#### Task
Return every line below exactly.
Available data section start
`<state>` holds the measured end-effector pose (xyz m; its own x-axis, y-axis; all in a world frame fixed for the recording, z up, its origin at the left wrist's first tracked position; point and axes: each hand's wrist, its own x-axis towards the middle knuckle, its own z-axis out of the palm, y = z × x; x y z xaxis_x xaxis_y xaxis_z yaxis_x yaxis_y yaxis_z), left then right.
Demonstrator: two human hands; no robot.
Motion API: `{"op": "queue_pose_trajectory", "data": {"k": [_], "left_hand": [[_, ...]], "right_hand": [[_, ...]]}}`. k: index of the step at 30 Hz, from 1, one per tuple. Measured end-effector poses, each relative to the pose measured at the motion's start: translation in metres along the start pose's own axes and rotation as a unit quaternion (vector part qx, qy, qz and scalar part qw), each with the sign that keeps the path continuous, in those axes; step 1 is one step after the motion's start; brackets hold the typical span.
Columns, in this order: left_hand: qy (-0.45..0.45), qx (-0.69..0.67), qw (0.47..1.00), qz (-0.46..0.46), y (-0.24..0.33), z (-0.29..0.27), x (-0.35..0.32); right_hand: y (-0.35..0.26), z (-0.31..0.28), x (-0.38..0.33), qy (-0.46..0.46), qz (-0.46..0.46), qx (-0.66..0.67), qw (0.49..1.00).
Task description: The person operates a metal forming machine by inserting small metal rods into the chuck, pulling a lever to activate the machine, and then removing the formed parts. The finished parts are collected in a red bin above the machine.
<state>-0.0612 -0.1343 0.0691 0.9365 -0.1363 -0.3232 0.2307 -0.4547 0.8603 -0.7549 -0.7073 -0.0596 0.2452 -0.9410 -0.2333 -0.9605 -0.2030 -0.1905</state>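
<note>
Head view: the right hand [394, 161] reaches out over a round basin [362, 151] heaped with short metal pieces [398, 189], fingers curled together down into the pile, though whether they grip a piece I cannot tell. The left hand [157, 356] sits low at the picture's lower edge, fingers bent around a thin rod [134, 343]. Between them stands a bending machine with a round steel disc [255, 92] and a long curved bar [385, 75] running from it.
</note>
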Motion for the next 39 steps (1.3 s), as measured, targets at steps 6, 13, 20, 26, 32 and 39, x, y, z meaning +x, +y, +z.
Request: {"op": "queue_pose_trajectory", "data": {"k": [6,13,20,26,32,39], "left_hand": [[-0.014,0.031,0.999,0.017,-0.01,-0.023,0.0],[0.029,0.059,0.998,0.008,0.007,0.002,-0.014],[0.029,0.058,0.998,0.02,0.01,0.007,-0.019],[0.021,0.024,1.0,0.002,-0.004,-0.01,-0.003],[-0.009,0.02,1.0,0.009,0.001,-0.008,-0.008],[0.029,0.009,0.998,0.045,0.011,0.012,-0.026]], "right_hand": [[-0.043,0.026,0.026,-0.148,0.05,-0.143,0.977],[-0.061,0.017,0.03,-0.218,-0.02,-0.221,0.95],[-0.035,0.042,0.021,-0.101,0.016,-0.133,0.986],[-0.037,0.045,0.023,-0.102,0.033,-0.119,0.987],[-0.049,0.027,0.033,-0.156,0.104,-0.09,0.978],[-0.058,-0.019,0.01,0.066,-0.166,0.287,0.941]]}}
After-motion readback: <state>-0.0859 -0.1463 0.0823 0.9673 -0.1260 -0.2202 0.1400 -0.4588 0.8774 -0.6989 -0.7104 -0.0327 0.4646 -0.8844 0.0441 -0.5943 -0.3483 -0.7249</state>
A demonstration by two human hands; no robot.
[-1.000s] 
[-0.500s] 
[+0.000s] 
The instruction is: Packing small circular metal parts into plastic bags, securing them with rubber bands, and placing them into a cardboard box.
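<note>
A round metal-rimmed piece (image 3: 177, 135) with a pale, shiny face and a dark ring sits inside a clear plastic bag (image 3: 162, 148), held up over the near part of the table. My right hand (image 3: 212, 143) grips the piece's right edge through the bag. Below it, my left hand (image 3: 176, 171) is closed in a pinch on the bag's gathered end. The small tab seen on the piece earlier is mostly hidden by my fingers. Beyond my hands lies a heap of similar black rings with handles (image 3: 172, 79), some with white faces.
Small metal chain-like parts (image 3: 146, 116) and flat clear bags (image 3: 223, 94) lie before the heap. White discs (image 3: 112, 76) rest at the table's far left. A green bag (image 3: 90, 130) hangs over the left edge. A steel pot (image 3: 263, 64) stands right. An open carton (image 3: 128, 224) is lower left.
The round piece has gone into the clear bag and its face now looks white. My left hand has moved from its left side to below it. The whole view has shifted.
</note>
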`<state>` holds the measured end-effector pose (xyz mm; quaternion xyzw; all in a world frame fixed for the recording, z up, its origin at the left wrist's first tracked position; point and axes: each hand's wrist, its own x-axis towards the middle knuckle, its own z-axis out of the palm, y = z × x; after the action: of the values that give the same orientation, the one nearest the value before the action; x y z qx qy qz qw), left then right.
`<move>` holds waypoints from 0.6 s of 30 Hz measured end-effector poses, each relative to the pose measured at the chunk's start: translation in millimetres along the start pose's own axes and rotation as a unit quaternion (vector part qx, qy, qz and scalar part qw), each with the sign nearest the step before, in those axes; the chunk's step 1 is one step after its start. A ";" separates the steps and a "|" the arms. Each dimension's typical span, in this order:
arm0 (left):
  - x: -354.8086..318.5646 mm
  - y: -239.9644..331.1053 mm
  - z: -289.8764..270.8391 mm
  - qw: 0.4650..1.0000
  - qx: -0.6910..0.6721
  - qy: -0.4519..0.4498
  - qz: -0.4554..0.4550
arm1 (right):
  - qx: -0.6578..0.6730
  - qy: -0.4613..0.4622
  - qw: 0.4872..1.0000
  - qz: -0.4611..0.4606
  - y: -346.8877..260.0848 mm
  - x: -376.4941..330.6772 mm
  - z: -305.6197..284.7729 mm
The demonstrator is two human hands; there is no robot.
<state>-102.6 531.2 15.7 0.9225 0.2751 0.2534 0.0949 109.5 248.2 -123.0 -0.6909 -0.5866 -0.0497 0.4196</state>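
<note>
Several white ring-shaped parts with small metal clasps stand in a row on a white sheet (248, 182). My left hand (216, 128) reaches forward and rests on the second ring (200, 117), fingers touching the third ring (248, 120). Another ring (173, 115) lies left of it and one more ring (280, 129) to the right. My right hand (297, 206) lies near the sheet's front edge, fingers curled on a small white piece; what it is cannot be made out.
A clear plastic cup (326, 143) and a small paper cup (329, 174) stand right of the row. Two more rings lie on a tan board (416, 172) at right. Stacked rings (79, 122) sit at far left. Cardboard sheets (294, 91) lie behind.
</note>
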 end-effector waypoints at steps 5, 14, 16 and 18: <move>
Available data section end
#### Reply to the task
`<state>` holds the measured end-effector pose (xyz m; its own x-axis, y-axis; all in a world frame fixed for the recording, z up, its origin at the left wrist's first tracked position; point and axes: each hand's wrist, its own x-axis towards the middle knuckle, its own z-axis out of the palm, y = z × x; x y z xaxis_x xaxis_y xaxis_z yaxis_x yaxis_y yaxis_z), left then right.
Demonstrator: two human hands; no robot.
Motion API: `{"op": "queue_pose_trajectory", "data": {"k": [_], "left_hand": [[_, ...]], "right_hand": [[_, ...]]}}`. k: index of the step at 30 Hz, from 1, one per tuple. Measured end-effector poses, each relative to the pose measured at the motion's start: translation in metres along the start pose's own axes and rotation as a unit quaternion (vector part qx, qy, qz and scalar part qw), each with the sign that keeps the path continuous, in those axes; step 1 is one step after the motion's start; brackets hold the typical span.
Columns, in this order: left_hand: qy (-0.45..0.45), qx (-0.69..0.67), qw (0.47..1.00), qz (-0.46..0.46), y (-0.24..0.33), z (-0.29..0.27), x (-0.35..0.32); right_hand: y (-0.35..0.26), z (-0.31..0.28), x (-0.38..0.33), qy (-0.46..0.46), qz (-0.46..0.46), qx (-0.66..0.67), qw (0.49..1.00).
Task description: The person operates a metal forming machine by inserting small metal rods into the chuck, pulling a lever to activate the machine, and then removing the formed parts. The finished parts are collected in a red bin above the machine.
<state>-0.0612 -0.1343 0.0691 0.9365 -0.1363 -0.3232 0.2307 -0.4547 0.8603 -0.7549 -0.7073 -0.0596 0.2452 -0.9410 -0.2333 -0.9605 -0.2030 -0.1905</state>
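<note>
Head view: the right hand [394, 161] reaches out over a round basin [362, 151] heaped with short metal pieces [398, 189], fingers curled together down into the pile, though whether they grip a piece I cannot tell. The left hand [157, 356] sits low at the picture's lower edge, fingers bent around a thin rod [134, 343]. Between them stands a bending machine with a round steel disc [255, 92] and a long curved bar [385, 75] running from it.
</note>
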Motion for the next 39 steps (1.3 s), as measured, targets at steps 6, 13, 20, 26, 32 and 39, x, y, z meaning +x, +y, +z.
Request: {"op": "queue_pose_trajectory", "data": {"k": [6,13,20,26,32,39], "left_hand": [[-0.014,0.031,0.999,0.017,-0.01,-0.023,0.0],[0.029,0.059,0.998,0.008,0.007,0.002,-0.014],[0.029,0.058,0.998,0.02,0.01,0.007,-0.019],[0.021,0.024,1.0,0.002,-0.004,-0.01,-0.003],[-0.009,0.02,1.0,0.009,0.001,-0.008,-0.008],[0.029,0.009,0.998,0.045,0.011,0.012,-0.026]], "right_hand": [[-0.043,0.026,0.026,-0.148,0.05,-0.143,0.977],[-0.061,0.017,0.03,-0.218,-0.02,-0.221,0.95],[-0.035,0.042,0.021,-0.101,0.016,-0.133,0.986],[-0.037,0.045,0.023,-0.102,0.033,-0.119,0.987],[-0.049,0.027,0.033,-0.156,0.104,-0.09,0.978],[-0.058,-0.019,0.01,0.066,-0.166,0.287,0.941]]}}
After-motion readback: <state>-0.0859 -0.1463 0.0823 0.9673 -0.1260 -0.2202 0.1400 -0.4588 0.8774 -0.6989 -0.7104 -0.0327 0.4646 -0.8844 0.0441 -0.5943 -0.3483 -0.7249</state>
A demonstration by two human hands; no robot.
[-1.000s] 
[-0.500s] 
[+0.000s] 
The instruction is: Packing small circular metal parts into plastic bags, securing them with rubber bands, and placing them into a cardboard box.
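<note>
A round metal-rimmed piece (image 3: 177, 135) with a pale, shiny face and a dark ring sits inside a clear plastic bag (image 3: 162, 148), held up over the near part of the table. My right hand (image 3: 212, 143) grips the piece's right edge through the bag. Below it, my left hand (image 3: 176, 171) is closed in a pinch on the bag's gathered end. The small tab seen on the piece earlier is mostly hidden by my fingers. Beyond my hands lies a heap of similar black rings with handles (image 3: 172, 79), some with white faces.
Small metal chain-like parts (image 3: 146, 116) and flat clear bags (image 3: 223, 94) lie before the heap. White discs (image 3: 112, 76) rest at the table's far left. A green bag (image 3: 90, 130) hangs over the left edge. A steel pot (image 3: 263, 64) stands right. An open carton (image 3: 128, 224) is lower left.
The round piece has gone into the clear bag and its face now looks white. My left hand has moved from its left side to below it. The whole view has shifted.
</note>
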`<state>` holds the measured end-effector pose (xyz mm; quaternion xyzw; all in a world frame fixed for the recording, z up, its origin at the left wrist's first tracked position; point and axes: each hand's wrist, its own x-axis towards the middle knuckle, its own z-axis out of the palm, y = z × x; after the action: of the values that give the same orientation, the one nearest the value before the action; x y z qx qy qz qw), left then right.
`<move>` holds waypoints from 0.6 s of 30 Hz measured end-effector poses, each relative to the pose measured at the chunk's start: translation in millimetres along the start pose's own axes and rotation as a unit quaternion (vector part qx, qy, qz and scalar part qw), each with the sign nearest the step before, in those axes; the chunk's step 1 is one step after its start. A ";" separates the steps and a "|" the arms. Each dimension's typical span, in this order:
arm0 (left):
  - x: -354.8086..318.5646 mm
  - y: -239.9644..331.1053 mm
  - z: -289.8764..270.8391 mm
  - qw: 0.4650..1.0000
  - qx: -0.6910..0.6721
  - qy: -0.4519..0.4498
  - qz: -0.4554..0.4550
arm1 (right):
  - qx: -0.6578..0.6730
  - qy: -0.4613..0.4622
  - qw: 0.4872..1.0000
  - qz: -0.4611..0.4606
  - y: -346.8877..260.0848 mm
  - x: -376.4941..330.6772 mm
  - z: -305.6197..284.7729 mm
The demonstrator is two human hands; there is no robot.
<state>-102.6 531.2 15.7 0.9225 0.2751 0.2534 0.0949 109.5 248.2 -123.0 -0.6909 -0.5866 -0.0497 0.4196</state>
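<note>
Several white ring-shaped parts with small metal clasps stand in a row on a white sheet (248, 182). My left hand (216, 128) reaches forward and rests on the second ring (200, 117), fingers touching the third ring (248, 120). Another ring (173, 115) lies left of it and one more ring (280, 129) to the right. My right hand (297, 206) lies near the sheet's front edge, fingers curled on a small white piece; what it is cannot be made out.
A clear plastic cup (326, 143) and a small paper cup (329, 174) stand right of the row. Two more rings lie on a tan board (416, 172) at right. Stacked rings (79, 122) sit at far left. Cardboard sheets (294, 91) lie behind.
</note>
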 end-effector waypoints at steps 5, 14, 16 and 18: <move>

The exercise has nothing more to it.